On the SLDev mailing list, Philip Linden asked: "Has anyone here worked with camera-based gesture recognition before? How about OpenCV? Is OpenCV the best package for extracting basic head position/gesture information from a camera image stream? Merov and I are pondering a Snowglobe project to detect head motion from simple cameras and connect it to the SL Viewer."
Philip added a specific project proposal for first phase Gesture Recognition. Linden Lab's goal is to have an intern work this summer to achieve a first step of simply using a regular camera (no markers or other hardware) to enhance the visual commmunication of the avatar by triggering gestures and head movement in response to what the camera sees. Community help with this project is welcome!

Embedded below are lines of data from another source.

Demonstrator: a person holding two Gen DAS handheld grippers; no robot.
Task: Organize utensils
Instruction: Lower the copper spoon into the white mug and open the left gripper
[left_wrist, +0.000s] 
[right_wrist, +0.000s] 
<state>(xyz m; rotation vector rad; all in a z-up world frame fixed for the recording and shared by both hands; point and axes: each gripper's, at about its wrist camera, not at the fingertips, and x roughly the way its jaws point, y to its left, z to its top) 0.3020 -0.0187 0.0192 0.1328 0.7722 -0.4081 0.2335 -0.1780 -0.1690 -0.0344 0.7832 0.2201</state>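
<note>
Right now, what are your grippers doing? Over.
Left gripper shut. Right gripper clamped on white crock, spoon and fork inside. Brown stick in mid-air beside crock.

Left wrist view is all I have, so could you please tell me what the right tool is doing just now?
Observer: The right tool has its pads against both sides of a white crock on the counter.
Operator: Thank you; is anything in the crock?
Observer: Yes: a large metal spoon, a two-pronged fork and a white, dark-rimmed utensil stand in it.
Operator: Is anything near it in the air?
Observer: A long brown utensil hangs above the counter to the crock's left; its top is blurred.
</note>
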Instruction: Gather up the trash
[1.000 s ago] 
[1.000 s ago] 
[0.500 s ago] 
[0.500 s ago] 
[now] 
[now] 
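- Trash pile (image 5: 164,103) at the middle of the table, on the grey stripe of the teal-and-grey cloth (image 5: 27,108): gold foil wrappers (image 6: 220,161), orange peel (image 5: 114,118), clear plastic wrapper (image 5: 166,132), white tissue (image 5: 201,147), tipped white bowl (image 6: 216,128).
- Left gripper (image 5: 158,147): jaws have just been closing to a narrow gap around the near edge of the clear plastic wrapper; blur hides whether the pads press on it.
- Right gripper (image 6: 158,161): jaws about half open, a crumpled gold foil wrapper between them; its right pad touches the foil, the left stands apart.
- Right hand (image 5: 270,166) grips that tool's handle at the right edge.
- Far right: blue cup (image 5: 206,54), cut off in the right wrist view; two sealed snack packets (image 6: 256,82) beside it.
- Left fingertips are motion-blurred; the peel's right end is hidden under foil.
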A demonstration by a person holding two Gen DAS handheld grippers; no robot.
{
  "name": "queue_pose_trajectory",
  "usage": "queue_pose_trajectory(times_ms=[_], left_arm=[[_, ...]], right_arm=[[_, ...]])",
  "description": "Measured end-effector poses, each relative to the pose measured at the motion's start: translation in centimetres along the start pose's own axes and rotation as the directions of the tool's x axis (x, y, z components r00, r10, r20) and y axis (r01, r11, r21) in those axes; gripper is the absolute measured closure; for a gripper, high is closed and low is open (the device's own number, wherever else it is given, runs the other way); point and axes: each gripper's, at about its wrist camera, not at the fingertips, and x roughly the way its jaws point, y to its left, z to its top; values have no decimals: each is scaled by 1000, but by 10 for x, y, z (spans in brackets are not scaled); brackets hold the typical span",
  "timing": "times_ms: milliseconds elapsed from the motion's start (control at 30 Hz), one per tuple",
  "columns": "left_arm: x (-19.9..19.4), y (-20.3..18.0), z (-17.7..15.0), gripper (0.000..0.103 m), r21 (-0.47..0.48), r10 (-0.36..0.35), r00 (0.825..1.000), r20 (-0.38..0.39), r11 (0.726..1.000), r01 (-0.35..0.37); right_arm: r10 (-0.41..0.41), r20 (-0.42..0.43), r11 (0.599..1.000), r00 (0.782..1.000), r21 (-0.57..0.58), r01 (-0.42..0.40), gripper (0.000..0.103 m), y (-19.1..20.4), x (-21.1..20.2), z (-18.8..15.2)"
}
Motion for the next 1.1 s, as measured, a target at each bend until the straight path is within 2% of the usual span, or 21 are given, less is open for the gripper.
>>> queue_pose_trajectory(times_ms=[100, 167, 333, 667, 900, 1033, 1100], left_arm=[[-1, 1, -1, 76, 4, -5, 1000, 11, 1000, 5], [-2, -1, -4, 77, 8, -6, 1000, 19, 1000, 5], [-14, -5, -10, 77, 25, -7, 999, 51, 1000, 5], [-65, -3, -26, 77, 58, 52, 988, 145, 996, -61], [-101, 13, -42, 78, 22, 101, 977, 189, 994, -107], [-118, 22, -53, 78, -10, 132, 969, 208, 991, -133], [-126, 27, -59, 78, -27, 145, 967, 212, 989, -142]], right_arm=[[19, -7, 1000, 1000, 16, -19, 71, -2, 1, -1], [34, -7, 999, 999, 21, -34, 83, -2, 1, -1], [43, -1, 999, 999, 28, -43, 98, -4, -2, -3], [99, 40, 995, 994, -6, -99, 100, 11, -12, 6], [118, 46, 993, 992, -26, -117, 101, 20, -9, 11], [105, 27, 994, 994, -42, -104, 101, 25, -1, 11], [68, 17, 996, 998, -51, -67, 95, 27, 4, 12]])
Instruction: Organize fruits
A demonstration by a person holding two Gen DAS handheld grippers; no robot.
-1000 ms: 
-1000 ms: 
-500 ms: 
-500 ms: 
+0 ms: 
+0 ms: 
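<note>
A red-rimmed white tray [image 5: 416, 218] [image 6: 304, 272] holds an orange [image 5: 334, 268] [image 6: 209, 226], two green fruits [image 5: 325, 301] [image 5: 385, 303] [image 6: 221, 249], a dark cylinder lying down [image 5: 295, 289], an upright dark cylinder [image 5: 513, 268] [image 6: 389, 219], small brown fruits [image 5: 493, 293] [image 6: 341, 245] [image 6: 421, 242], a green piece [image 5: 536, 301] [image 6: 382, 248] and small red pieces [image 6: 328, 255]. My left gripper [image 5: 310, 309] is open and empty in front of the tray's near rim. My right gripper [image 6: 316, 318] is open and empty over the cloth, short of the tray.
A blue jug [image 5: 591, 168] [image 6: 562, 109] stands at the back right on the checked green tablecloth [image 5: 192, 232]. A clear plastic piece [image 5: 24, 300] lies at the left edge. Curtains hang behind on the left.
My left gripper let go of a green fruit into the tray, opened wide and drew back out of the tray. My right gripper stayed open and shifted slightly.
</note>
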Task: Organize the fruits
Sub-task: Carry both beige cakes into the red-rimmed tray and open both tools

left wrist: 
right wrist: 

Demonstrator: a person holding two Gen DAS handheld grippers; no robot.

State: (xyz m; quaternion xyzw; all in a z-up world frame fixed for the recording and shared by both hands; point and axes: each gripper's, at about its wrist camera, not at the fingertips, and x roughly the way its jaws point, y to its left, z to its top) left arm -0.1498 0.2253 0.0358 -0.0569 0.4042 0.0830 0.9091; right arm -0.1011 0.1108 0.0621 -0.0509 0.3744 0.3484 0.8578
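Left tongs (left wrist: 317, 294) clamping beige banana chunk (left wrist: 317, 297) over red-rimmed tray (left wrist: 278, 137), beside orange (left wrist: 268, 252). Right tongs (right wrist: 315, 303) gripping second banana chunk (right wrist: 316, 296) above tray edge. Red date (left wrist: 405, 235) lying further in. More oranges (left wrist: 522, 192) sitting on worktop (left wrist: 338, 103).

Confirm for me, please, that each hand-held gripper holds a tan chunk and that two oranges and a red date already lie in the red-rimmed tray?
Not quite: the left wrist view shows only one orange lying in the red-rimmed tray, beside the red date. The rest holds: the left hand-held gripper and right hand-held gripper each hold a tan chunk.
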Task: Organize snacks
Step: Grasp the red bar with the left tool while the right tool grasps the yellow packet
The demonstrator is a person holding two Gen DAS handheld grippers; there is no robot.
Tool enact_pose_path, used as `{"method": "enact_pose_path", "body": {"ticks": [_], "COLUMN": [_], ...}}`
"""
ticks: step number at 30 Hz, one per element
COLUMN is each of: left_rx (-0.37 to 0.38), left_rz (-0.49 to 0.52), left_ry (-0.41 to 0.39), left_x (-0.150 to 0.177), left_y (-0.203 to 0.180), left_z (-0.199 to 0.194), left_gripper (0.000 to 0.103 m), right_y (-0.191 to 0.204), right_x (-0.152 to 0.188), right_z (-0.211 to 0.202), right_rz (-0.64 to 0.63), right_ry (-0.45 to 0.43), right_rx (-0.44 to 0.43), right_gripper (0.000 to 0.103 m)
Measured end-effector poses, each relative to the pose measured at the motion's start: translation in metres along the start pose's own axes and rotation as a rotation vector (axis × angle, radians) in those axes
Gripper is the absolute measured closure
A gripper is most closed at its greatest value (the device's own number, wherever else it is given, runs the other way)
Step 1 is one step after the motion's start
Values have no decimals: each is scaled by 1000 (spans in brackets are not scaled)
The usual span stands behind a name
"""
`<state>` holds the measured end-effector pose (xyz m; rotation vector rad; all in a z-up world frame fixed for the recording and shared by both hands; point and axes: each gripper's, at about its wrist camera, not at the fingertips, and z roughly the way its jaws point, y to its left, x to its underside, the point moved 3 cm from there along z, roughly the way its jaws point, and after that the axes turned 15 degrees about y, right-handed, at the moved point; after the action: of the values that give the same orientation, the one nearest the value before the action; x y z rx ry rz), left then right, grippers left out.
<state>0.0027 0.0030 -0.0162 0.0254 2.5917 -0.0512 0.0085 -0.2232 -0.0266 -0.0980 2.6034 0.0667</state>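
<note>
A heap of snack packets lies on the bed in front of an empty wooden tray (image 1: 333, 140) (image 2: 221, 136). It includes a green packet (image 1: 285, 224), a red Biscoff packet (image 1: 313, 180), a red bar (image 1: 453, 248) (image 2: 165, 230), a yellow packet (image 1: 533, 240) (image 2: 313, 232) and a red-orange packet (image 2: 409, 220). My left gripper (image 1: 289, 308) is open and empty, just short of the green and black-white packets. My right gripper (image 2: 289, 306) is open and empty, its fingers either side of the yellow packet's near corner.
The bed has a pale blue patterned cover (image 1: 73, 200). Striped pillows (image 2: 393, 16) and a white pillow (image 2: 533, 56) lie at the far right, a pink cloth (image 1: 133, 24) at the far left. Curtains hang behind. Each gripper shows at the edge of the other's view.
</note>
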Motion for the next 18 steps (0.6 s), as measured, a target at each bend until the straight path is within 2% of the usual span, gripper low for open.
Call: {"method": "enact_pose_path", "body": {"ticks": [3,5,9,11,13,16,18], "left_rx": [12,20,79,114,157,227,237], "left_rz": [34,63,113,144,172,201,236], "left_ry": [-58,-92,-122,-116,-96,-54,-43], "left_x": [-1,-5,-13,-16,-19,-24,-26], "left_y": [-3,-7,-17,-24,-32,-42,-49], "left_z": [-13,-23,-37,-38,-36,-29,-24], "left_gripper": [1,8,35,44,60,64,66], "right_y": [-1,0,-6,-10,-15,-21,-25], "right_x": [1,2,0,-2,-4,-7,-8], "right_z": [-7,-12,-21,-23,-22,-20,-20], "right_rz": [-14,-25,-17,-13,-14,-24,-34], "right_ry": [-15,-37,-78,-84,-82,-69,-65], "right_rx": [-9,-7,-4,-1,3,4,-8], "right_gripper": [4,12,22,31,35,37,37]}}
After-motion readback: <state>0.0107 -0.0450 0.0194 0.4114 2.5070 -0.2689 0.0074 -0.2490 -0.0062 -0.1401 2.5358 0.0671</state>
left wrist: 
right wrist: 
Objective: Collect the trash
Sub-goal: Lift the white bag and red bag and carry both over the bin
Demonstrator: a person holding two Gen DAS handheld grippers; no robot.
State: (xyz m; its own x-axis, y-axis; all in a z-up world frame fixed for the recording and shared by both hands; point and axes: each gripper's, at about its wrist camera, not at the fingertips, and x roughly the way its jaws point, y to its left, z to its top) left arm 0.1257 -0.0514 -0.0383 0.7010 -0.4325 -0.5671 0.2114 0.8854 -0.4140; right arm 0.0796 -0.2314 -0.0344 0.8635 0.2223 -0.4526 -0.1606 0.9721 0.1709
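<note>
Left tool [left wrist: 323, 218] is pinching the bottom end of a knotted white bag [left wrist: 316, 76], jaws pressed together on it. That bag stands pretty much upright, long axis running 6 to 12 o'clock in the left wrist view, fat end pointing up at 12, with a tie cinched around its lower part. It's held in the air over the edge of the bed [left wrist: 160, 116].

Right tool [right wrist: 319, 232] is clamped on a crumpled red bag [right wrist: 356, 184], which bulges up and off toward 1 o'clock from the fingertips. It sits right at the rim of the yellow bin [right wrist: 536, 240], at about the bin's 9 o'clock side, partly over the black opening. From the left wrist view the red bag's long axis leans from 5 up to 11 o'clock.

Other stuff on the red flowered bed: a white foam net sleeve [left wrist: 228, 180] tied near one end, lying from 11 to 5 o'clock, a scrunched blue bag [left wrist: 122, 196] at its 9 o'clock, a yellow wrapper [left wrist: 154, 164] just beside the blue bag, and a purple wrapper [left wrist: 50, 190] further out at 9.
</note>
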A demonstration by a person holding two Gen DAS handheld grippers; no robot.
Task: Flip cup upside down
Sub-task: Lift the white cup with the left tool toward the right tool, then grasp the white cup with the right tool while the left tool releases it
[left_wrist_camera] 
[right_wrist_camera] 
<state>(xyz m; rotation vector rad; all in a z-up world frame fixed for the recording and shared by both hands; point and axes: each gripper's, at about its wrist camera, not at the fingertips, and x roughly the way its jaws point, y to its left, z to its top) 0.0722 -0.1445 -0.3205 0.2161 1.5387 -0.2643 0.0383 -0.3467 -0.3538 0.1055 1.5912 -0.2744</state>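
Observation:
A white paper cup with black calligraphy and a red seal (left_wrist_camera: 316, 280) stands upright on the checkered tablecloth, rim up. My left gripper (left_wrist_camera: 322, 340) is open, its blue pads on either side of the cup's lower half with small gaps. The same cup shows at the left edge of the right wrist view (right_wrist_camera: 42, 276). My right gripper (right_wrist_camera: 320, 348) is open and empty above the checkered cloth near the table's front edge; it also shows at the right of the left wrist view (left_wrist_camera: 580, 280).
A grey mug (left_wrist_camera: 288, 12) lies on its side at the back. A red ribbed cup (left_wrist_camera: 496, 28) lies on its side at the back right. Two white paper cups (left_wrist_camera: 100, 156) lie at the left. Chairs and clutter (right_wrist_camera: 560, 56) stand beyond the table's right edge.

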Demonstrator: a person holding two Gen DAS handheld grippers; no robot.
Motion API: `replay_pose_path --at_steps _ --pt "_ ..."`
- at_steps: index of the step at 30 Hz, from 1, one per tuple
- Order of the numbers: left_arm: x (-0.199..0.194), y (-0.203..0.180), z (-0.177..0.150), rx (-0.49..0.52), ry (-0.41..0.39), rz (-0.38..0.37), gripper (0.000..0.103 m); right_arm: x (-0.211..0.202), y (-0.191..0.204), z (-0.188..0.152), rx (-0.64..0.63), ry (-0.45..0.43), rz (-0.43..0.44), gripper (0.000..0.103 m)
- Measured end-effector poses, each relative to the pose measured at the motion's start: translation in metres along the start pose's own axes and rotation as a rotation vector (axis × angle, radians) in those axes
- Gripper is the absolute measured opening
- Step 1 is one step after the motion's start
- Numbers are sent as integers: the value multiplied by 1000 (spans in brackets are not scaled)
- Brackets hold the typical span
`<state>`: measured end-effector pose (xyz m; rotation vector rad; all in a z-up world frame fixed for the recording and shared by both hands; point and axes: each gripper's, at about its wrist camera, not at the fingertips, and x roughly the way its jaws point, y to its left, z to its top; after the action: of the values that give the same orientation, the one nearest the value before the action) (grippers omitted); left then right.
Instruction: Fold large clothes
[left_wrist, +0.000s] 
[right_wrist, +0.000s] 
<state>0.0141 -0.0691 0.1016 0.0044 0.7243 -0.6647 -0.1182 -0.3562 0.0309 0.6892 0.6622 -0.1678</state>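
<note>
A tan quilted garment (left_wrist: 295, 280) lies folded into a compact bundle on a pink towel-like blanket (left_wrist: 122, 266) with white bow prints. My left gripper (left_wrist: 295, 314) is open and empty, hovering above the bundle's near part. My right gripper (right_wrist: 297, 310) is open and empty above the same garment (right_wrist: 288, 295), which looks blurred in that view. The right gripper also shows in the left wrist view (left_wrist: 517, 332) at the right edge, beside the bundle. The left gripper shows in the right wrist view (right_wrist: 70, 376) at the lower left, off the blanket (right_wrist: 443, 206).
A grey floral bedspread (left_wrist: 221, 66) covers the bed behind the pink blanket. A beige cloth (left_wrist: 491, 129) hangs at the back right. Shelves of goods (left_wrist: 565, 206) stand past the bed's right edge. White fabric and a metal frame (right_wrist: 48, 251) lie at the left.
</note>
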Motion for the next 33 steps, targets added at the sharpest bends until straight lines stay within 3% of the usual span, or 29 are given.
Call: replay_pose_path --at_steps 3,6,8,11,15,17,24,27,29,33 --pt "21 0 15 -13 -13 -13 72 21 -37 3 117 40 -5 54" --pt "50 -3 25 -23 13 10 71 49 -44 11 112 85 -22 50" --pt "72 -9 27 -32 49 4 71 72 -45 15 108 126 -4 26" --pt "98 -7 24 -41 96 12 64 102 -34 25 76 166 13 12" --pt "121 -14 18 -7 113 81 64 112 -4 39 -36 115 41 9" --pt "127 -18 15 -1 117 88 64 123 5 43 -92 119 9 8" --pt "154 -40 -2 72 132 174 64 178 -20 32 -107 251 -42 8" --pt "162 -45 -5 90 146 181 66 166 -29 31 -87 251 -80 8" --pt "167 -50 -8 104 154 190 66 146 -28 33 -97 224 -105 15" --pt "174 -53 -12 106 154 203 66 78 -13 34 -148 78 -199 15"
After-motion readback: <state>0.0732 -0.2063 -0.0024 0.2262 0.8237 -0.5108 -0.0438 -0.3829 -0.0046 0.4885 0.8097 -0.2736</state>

A very long thread followed: sldev thread about camera-based gesture recognition
Quick Summary: Several replies immediately followed that suggested hardware options beyond a normal webcam. These mainly included 3D cams and remote sensors. The discussion thread continued into details of what to expect from different device drivers. The details ranged from ability to track eye gaze to comments about the device's user-friendliness. Later on in the discussion, several people described needs on the interface, and this discussion quickly went into generic and universal interface design. As the thread quited down, at least a few people seemed to agree that a simple generic interface is a good start point. More specifically, one that can use input from a normal webcam, recognize a few common gestures, and play the related avatar animation much like one now can type /yes or /no and have the head nod. It was also mentioned that the simple interface would not require server changes to implement. Further discussion points out the distinction between SL gestures and human gesture and suggests that basic tracking is the low-hanging fruit rather than a simple interface.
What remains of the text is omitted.